Coming Out wird als „mutig” und „kräftezehrend” beschrieben; Anfeindungen, zerstörte Beziehungen zu Familienmitgliedern und Freund*innen und Diskriminierung werden in den Mittelpunkt gestellt. Ich will keine dieser Sichtweisen abstreiten — aber Coming Out ist nicht nur Verlust. Coming Out ist nicht nur die Tatsache, dass danach die verletzenden Sprüche persönlich und nicht mehr nur als allgemeine Beleidigungen und „Witze” in den Raum geworfen werden. „Stell dir vor, ein Fußballprofi hat sein Coming-out und es macht keine Schlagzeilen” schreibt 11Freunde und fragt, ob diese Vorstellung utopisch sei.

Gegenfrage: Könnt ihr euch mal ausschließlich positive Schlagzeilen vorstellen?

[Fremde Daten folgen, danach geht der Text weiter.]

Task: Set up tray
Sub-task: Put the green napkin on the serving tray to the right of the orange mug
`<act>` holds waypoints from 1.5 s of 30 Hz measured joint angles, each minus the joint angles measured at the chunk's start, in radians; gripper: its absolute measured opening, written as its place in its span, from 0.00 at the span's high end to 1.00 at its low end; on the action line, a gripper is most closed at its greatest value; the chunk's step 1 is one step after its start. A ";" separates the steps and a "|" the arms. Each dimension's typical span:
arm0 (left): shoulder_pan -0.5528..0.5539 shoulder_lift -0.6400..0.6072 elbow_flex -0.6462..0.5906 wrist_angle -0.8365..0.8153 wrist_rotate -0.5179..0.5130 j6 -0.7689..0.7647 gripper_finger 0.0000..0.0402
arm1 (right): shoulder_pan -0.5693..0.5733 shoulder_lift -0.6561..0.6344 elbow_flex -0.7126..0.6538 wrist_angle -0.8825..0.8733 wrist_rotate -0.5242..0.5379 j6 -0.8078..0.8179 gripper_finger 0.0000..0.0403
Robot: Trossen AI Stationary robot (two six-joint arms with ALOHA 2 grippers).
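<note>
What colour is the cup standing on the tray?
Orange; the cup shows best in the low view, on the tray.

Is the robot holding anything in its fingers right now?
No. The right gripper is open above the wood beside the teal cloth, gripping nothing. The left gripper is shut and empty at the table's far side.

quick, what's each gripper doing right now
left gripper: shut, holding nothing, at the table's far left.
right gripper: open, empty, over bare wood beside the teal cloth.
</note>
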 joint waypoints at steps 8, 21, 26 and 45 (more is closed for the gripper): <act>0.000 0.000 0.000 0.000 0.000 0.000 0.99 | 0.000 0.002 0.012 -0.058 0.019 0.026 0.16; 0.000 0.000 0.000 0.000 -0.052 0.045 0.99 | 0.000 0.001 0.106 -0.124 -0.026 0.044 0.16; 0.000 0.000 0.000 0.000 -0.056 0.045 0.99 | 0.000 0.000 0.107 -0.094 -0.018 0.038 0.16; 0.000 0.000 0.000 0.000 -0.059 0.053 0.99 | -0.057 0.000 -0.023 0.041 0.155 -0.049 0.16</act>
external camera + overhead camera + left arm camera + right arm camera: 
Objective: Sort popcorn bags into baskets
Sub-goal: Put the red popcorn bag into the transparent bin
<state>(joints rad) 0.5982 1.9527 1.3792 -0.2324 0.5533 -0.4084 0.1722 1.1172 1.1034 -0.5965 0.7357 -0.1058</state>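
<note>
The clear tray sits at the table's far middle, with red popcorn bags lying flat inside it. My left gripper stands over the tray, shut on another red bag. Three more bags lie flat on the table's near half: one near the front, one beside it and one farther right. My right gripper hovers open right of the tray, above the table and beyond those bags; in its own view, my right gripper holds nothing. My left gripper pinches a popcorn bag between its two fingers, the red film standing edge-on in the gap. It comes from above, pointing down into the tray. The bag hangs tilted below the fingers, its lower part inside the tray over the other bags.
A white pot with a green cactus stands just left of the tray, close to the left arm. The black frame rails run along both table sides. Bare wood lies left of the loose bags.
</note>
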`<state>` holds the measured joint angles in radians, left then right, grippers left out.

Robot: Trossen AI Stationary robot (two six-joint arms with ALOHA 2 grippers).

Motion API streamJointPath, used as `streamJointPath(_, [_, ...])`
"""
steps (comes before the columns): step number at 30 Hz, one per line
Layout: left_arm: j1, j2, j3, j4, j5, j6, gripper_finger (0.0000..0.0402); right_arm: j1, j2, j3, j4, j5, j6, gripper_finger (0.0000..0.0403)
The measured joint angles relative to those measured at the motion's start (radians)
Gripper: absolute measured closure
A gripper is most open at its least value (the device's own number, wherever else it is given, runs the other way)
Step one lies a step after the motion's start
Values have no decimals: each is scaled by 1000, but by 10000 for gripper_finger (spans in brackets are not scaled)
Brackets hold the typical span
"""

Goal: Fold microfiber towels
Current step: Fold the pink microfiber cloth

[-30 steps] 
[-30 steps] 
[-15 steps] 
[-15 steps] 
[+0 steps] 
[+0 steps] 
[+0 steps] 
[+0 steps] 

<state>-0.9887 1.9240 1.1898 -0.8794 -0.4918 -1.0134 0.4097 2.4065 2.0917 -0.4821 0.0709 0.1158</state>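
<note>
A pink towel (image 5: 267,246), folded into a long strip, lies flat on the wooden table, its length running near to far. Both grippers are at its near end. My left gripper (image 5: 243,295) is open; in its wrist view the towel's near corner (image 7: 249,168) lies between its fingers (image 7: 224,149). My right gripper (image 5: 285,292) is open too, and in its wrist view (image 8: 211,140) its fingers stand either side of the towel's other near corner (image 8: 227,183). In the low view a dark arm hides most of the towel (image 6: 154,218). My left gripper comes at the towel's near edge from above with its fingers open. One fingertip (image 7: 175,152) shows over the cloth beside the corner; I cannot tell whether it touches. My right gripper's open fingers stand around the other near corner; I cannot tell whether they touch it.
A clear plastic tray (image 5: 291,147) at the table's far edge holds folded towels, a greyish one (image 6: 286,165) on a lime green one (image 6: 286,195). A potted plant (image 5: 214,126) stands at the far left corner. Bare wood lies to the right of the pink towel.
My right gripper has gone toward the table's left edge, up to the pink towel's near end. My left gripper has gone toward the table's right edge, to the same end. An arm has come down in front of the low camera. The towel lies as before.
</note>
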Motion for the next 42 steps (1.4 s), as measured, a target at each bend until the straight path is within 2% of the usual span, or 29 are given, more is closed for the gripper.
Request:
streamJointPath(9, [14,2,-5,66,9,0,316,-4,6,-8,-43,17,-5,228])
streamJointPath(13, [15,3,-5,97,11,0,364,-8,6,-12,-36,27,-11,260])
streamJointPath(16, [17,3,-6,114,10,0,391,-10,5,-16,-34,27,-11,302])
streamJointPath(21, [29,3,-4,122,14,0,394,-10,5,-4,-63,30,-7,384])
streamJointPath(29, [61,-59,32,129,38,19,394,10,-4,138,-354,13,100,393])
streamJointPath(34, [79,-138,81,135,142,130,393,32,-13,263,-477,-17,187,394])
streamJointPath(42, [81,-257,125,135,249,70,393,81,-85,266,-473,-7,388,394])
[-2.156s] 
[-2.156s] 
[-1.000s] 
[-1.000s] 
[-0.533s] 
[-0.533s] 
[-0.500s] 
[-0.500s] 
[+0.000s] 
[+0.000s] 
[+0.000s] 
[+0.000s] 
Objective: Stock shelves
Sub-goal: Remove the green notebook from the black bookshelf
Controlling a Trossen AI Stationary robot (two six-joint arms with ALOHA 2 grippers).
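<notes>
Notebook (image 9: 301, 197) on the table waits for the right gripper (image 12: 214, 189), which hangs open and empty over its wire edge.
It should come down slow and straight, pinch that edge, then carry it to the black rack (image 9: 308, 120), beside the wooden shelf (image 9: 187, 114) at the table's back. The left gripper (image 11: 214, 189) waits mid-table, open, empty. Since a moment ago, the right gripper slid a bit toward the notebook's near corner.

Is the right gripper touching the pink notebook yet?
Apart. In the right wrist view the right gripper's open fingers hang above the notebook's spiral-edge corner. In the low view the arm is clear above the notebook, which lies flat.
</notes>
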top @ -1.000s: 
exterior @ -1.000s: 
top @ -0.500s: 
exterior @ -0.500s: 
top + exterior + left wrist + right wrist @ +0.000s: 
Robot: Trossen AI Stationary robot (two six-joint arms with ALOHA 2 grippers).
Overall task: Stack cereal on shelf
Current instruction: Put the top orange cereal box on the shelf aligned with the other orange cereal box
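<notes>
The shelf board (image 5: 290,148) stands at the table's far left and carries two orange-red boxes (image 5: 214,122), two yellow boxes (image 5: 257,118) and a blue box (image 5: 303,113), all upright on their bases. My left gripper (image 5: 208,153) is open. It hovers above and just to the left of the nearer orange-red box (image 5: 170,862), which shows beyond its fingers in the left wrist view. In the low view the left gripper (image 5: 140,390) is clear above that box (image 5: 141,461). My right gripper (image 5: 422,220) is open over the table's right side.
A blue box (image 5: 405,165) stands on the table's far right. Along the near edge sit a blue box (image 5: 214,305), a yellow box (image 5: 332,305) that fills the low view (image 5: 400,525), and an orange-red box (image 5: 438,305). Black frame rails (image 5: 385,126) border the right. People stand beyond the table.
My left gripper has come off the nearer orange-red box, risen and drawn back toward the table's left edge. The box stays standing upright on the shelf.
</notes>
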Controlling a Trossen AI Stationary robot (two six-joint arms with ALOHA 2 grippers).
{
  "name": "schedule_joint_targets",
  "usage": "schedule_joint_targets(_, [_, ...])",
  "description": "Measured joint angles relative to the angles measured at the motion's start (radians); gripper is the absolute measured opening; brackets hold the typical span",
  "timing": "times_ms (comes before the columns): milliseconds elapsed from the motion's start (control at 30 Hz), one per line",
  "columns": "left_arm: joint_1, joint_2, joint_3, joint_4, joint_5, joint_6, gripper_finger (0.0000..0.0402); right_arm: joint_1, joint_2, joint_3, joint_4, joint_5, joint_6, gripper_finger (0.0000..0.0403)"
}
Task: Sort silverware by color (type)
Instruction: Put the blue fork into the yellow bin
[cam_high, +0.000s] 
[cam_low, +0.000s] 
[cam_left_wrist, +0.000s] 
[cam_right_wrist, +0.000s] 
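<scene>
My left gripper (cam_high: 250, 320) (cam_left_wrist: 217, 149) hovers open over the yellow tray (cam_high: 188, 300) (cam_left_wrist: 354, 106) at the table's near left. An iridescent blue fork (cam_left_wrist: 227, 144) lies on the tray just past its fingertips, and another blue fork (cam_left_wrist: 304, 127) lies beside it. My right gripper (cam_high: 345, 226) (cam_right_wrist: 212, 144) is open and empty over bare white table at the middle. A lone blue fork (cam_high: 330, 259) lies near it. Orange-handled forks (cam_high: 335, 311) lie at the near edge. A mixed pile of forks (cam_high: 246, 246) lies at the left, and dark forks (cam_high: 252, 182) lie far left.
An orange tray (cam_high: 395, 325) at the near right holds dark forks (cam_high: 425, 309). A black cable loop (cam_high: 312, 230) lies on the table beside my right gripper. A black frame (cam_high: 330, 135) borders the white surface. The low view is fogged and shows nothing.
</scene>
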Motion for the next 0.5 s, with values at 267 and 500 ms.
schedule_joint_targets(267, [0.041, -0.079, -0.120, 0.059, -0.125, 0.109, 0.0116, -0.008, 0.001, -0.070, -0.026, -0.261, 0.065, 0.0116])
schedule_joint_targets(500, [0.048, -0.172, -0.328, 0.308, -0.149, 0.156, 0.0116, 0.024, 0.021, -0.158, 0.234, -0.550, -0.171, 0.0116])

Ich glaube, wir brauchen mal einen Perspektivenwechsel. Weg davon, wie schwer und anstrengend und (negativ) folgenreich so ein Coming Out sein kann. Als wüssten wir das nicht alle schon. Als müsste uns irgendjemand erzählen, wie furchtbar ein queeres Leben sein kann, wenn uns die Medien in Film, Fernsehen, Literatur, Musik und dem Leben drumherum über Jahrzehnte lang nur genau das zugestanden haben. Unser queeres Leiden ist offenbar immer noch der einzige Punkt, den sich alle nicht „Betroffenen” vorstellen können. Nach dem Motto: Muss ja furchtbar sein, dieses queere Leben.
Dabei ist Coming Out viel mehr, ist Euphorie und offene Arme und Community weit über die Grenzen des Fußballs hinaus. Also Perspektivenwechsel: Liebe nicht geoutete Fußballgötter, Ihr absoluten Legenden, macht Euer Coming Out, weil es sich so verdammt gut anfühlt! Weil Tausende von Menschen im und außerhalb vom Stadion Eure Namen singen wollen, weil Ihr zu ihnen — zu uns — gehört.

Liebe nicht geoutete Fußballgötter, hier habt Ihr eine Community, die euch noch gar nicht kennt und die für euch jetzt schon durchs Feuer gehen würde. Ihr spielt für den Erzfeind meines Vereins? Ich kauf eure Trikots trotzdem, weil manche Sachen sind größer, wichtiger als der Fußball. Für Vereinstreue ist dann später wieder Zeit.